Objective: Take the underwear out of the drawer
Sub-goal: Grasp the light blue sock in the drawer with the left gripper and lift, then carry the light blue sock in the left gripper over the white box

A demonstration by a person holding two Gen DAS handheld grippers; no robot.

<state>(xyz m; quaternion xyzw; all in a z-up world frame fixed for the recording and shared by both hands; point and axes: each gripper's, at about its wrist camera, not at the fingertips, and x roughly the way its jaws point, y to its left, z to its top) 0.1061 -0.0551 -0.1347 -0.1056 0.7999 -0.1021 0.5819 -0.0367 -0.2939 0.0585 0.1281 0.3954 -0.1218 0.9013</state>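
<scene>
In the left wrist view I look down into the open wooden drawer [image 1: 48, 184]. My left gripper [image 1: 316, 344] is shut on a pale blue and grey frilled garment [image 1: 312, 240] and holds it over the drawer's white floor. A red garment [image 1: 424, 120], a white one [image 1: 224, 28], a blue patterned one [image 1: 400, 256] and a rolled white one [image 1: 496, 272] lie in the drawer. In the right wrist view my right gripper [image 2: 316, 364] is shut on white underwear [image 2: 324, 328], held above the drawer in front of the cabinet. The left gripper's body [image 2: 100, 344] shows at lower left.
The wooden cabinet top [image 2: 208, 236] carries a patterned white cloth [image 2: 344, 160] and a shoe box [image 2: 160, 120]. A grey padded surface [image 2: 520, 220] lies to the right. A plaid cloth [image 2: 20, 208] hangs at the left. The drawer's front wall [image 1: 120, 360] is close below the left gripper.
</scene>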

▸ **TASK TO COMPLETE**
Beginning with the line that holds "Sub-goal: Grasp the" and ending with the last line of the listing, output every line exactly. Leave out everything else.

▸ **SOLUTION TO THE EXERCISE**
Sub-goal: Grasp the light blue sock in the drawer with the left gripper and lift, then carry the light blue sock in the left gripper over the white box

A demonstration by a person holding two Gen DAS handheld grippers; no robot.

<state>(xyz m; quaternion xyzw; all in a z-up world frame fixed for the recording and shared by both hands; point and axes: each gripper's, at about its wrist camera, not at the fingertips, and x roughly the way its jaws point, y to its left, z to its top) 0.1061 -0.0551 -0.1347 -0.1056 0.7999 -0.1021 0.5819 -0.0367 -0.2939 0.0585 0.1281 0.3954 -0.1218 0.9013</state>
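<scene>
In the left wrist view I look down into the open wooden drawer [image 1: 48, 184]. My left gripper [image 1: 316, 344] is shut on a pale blue and grey frilled garment [image 1: 312, 240] and holds it over the drawer's white floor. A red garment [image 1: 424, 120], a white one [image 1: 224, 28], a blue patterned one [image 1: 400, 256] and a rolled white one [image 1: 496, 272] lie in the drawer. In the right wrist view my right gripper [image 2: 316, 364] is shut on white underwear [image 2: 324, 328], held above the drawer in front of the cabinet. The left gripper's body [image 2: 100, 344] shows at lower left.
The wooden cabinet top [image 2: 208, 236] carries a patterned white cloth [image 2: 344, 160] and a shoe box [image 2: 160, 120]. A grey padded surface [image 2: 520, 220] lies to the right. A plaid cloth [image 2: 20, 208] hangs at the left. The drawer's front wall [image 1: 120, 360] is close below the left gripper.
</scene>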

Apart from this answer, nothing more is required.